Adaora Umeoji (born 8 February 1974) is a Nigerian banking executive, entrepreneur and philanthropist appointed as the first female Group Managing Director/Chief Executive Officer of Zenith Bank .

== Early life and education ==
Adaora Umeoji was born on 8 February 1974. She obtained a Bachelor of Science in Sociology from the University of Jos, and another Bachelor of Science in Accounting from Baze University, Abuja. She completed the Advanced Management Program (AMP) at Harvard Business School, United States and earned a Certificate in the Global Banking Program from Columbia Business School, United States.

She received her Master of Laws from the University of Salford, United Kingdom, and a Master in Business Administration (MBA) from the University of Calabar. She also holds a doctorate in business administration from Apollos University. Additionally, Umeoji earned a Certificate in Economics for Business from MIT Sloan School of Management, and completed the strategic thinking and management programme at Wharton Business School.

==Career==
Umeoji was appointed Group Managing Director and Chief Executive Officer of Zenith Bank Plc in June 2024, becoming the first woman to hold the position. Prior to her appointment as GMD/CEO, Umeoji served as the Deputy Managing Director of Zenith Bank PLC from 28 October 2016, until 31 May 2024. On 9 October 2012, Umeoji was appointed to the Board of Zenith Bank, further solidifying her position as a key leader within the organization. As a board member, she contributes valuable insights and expertise, helping to shape the Bank's strategic direction and drive sustainable growth.

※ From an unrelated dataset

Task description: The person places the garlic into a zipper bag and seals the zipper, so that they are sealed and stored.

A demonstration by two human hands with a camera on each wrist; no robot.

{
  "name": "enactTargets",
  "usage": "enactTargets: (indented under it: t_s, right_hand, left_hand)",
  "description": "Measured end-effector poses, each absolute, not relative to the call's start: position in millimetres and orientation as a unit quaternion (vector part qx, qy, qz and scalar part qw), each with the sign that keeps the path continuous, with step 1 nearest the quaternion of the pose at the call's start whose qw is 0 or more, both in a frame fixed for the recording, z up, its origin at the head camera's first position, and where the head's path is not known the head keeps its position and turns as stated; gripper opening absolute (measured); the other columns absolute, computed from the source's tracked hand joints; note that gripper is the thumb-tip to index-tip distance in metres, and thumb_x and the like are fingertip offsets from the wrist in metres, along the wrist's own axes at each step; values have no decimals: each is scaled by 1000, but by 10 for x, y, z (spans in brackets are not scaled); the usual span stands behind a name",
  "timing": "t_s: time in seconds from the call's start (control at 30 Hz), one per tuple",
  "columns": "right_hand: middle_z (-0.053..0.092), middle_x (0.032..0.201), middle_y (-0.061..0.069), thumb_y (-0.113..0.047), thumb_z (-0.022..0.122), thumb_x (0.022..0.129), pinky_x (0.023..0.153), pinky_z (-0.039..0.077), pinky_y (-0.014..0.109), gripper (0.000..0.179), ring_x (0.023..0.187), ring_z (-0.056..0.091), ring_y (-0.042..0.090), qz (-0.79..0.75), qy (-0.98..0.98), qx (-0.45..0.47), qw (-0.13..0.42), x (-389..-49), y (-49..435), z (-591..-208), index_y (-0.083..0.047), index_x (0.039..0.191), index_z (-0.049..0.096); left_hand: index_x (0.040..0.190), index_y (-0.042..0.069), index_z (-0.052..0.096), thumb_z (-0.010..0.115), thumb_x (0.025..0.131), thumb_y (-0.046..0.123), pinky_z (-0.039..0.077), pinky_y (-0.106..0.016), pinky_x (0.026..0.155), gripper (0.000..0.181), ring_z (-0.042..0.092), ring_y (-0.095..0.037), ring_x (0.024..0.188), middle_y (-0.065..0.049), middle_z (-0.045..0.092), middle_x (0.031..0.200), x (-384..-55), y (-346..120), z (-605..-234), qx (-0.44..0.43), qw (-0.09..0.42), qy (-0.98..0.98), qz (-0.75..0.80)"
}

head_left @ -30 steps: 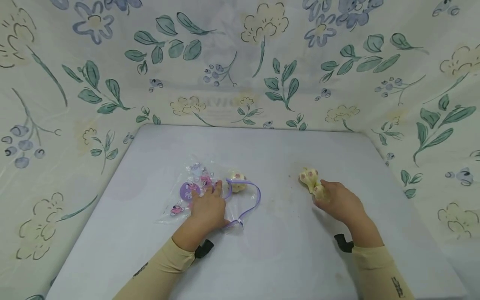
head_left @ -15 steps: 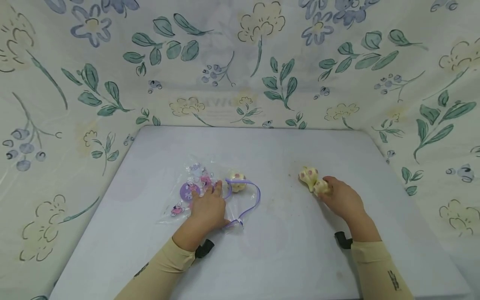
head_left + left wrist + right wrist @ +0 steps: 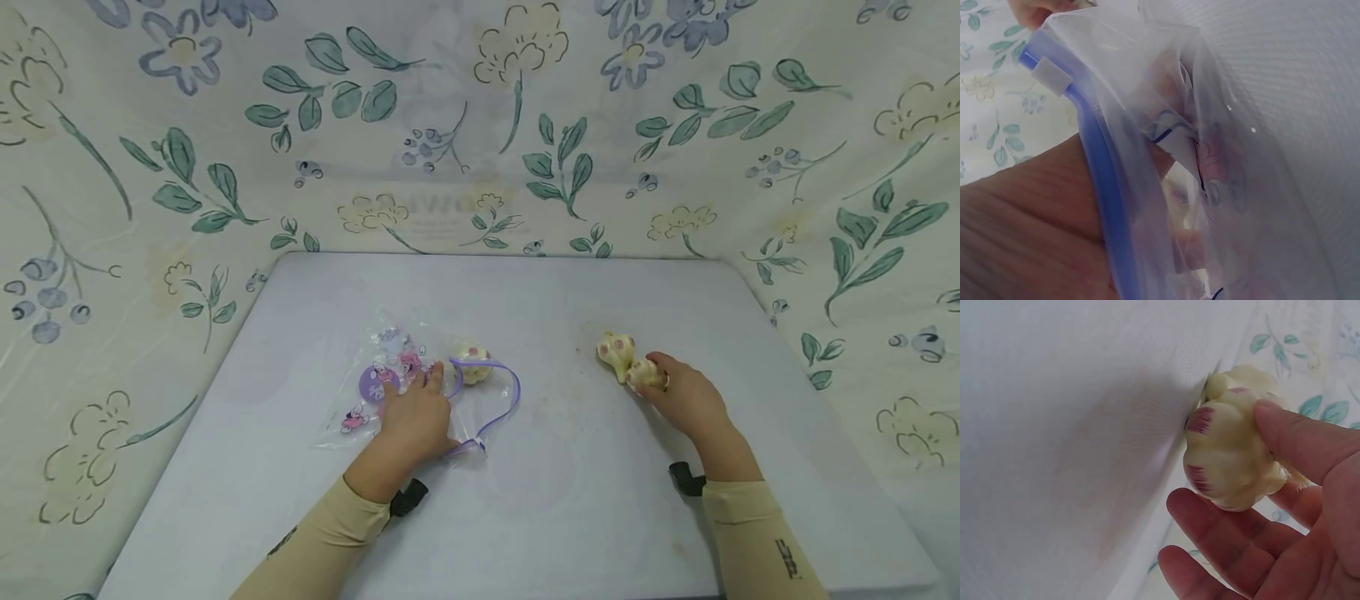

== Achievements and recognition ==
- Recognised as a peace advocate by the United Nations (UN-POLAC), she received the Officer of the Order of Nigeria (OON) national honour from the Nigerian government in 2022.
- In 2023, Umeoji received The Humanitarian Services Icon of the Year Award at The Sun Awards for her philanthropic works and commitment to improving the lives of less privileged persons.
- In 2024, she received the Banker of the Year 2024 - Leadership Award from Nigeria's Leadership Newspaper Leadership Newspaper.
- She was recognised and honoured in 2025 by Arise News as an Exceptional Woman Making Impact Adaora Umeoji: Driving Financial Innovation at Zenith Bank.
- Adaora Umeoji received the 2025 Award for "Outstanding Female Bank Managing Director" from the NIgeria Chapter of the Women in Aviation International WAI.
- She was also honoured with the 2025 Community Excellence Award by the Rotary District 9142.
- In 2024, the Association of Professional Women Bankers (APWB) recognised Umeoji for her Remarkable Leadership and Contributions to the Banking Industry.
- Adaora Umeoji received the Security Conscious Bank CEO of the Year award from the National Association of Online Security News Publishers (NAOSNP).
- She was conferred with the honour of the Award of Excellence on SDGs Advancement by the Centre for Sustainable Development Nnamdi Azikiwe University, Awka.
- At the 2025 25th Anniversary of the Bisi Olatilo Show, Umeoji was awarded with the Banker of The Year Award at the BOS Awards.